Menindaklanjuti laporan tersebut, ATR/BPN Kabupaten Bantul bergerak cepat dengan mengamankan sejumlah dokumen penting terkait, termasuk:
- Warkah pemecahan tanah
- Warkah peralihan hak
- Warkah pelekatan hak tanggungan
Selain itu, ATR/BPN Kabupaten Bantul juga telah berkoordinasi dengan berbagai pihak terkait, seperti:
- Kalurahan Bangunjiwo
- Pemerintah Kabupaten Bantul
Koordinasi ini dilakukan untuk mengumpulkan informasi yang dibutuhkan dalam rangka menentukan langkah-langkah penanganan selanjutnya. Pihak ATR/BPN juga berupaya mendatangi kantor Pejabat Pembuat Akta Tanah (PPAT) atau notaris yang diduga terlibat dalam proses peralihan kepemilikan sertifikat. Kantor notaris tersebut diketahui berlokasi di Pasar Niten, Kabupaten Bantul dan atas nama Notaris Anhar Rusli. Namun, saat didatangi, kantor tersebut dalam keadaan tutup.

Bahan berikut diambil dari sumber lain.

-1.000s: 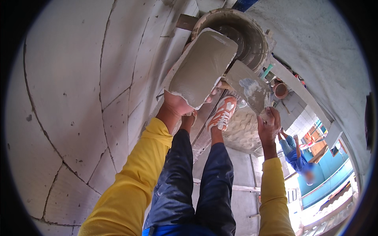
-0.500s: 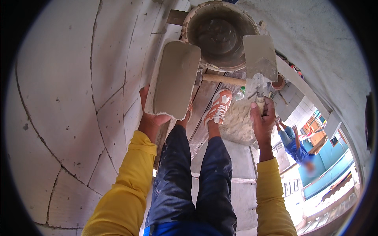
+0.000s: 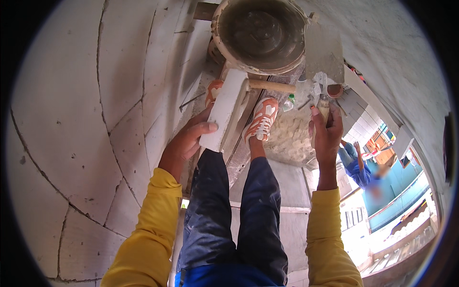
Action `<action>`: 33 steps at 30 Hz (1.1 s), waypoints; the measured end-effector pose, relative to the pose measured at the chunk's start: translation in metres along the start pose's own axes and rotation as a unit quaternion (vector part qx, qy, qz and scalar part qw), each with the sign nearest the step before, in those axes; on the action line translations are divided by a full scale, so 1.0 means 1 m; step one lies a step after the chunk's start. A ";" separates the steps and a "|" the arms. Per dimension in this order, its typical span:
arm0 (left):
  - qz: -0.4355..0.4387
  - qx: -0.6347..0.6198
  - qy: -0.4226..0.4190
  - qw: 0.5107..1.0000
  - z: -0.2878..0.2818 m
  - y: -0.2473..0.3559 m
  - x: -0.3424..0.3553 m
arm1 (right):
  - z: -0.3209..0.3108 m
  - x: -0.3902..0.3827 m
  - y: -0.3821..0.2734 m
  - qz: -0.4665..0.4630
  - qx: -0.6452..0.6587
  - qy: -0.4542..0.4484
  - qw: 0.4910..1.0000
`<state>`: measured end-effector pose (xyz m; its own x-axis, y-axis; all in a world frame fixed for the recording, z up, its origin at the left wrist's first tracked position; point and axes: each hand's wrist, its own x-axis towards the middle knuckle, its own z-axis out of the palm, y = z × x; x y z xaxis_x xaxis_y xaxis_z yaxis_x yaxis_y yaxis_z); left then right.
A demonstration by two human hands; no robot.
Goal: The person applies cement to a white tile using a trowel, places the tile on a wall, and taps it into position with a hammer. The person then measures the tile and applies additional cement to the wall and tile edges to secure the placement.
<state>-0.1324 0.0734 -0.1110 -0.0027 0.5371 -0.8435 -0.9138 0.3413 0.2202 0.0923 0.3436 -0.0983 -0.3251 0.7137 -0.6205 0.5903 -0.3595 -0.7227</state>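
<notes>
My left hand [image 3: 187, 137] grips a pale, light concrete block [image 3: 224, 112], thumb on its near end. The block is tilted on edge, with a narrow white side toward me; its broad mortar-coated face is now out of sight. In my right hand [image 3: 327, 138] is a trowel, its handle wrapped by my fingers and its flat grey blade [image 3: 325, 50] pointing away from me. Wet mortar clings near the blade's neck. Beyond the block, between both hands, stands a round tub [image 3: 251, 70] with wet grey mortar inside.
A wooden-handled tool [image 3: 272, 86] lies across the planks [image 3: 241, 155], partly hidden by the block. Near my right shoe [image 3: 262, 119] is a green-and-clear bottle [image 3: 289, 102]. A block wall [image 3: 71, 119] rises close on the left. Another person [image 3: 358, 172] is farther off at right.
My left hand has turned the block from its mortar-covered broad face to its narrow side. My right hand and the trowel are slightly farther right.
</notes>
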 end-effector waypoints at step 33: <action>0.123 0.064 0.266 0.954 -0.032 -0.039 0.163 | 0.019 0.001 -0.020 -0.011 -0.115 -0.055 0.992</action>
<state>-0.1100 0.1225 -0.2726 -0.4480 0.1579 -0.8800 -0.8016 0.3649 0.4736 0.0664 0.3402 -0.0907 -0.4113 0.6450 -0.6441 0.7307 -0.1890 -0.6560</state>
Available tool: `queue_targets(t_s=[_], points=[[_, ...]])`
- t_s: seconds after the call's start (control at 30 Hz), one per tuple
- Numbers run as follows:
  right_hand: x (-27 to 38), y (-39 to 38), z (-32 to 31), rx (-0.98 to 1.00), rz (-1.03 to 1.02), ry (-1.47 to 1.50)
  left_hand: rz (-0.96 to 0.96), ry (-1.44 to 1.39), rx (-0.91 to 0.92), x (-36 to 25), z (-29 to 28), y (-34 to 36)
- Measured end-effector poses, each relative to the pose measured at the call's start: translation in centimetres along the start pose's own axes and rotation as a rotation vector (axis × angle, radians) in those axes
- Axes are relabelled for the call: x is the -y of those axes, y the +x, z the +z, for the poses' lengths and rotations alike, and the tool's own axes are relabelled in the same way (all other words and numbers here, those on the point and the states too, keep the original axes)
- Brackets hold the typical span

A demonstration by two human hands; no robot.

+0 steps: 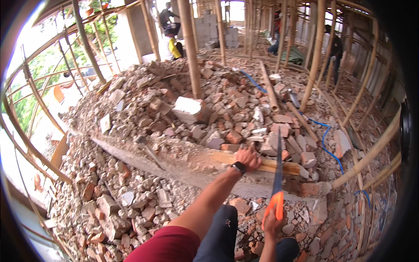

Untuk memastikan perlindungan hukum terhadap Mbah Tupon, ATR/BPN Kabupaten Bantul telah mengirimkan surat permohonan rekomendasi pemblokiran internal kepada Kanwil ATR/BPN Daerah Istimewa Yogyakarta (DIY). Pemblokiran internal ini berbeda dengan pemblokiran yang diajukan oleh perseorangan. Pemblokiran oleh perseorangan hanya berlaku selama 30 hari, sementara pemblokiran internal berlaku hingga sengketa tanah tersebut terselesaikan.
Menurut Tri Harnanto, pemblokiran internal memerlukan rekomendasi dari pimpinan. Saat ini, pihaknya masih menunggu jawaban dari Kanwil BPN DIY terkait permohonan rekomendasi tersebut. Setelah mendapatkan rekomendasi, ATR/BPN akan segera melakukan tindakan blokir internal terhadap sertifikat hak milik nomor 24451, sehingga Mbah Tupon dapat terlindungi sementara waktu sambil menunggu proses hukum lebih lanjut dari pihak kepolisian.
Sebelumnya, anak pertama Mbah Tupon, Heri Setiawan, menjelaskan bahwa kasus ini bermula pada tahun 2020 ketika Mbah Tupon hendak menjual sebagian tanahnya seluas 298 meter persegi dari total 2.100 meter persegi. Seorang pembeli berinisial BR berminat membeli tanah tersebut, dan pada saat yang sama, Mbah Tupon menghibahkan sebagian tanahnya seluas 90 meter persegi untuk jalan serta 54 meter persegi untuk gudang RT. Proses pemecahan sertifikat pun dilakukan, dan sertifikat untuk jalan telah selesai diterbitkan.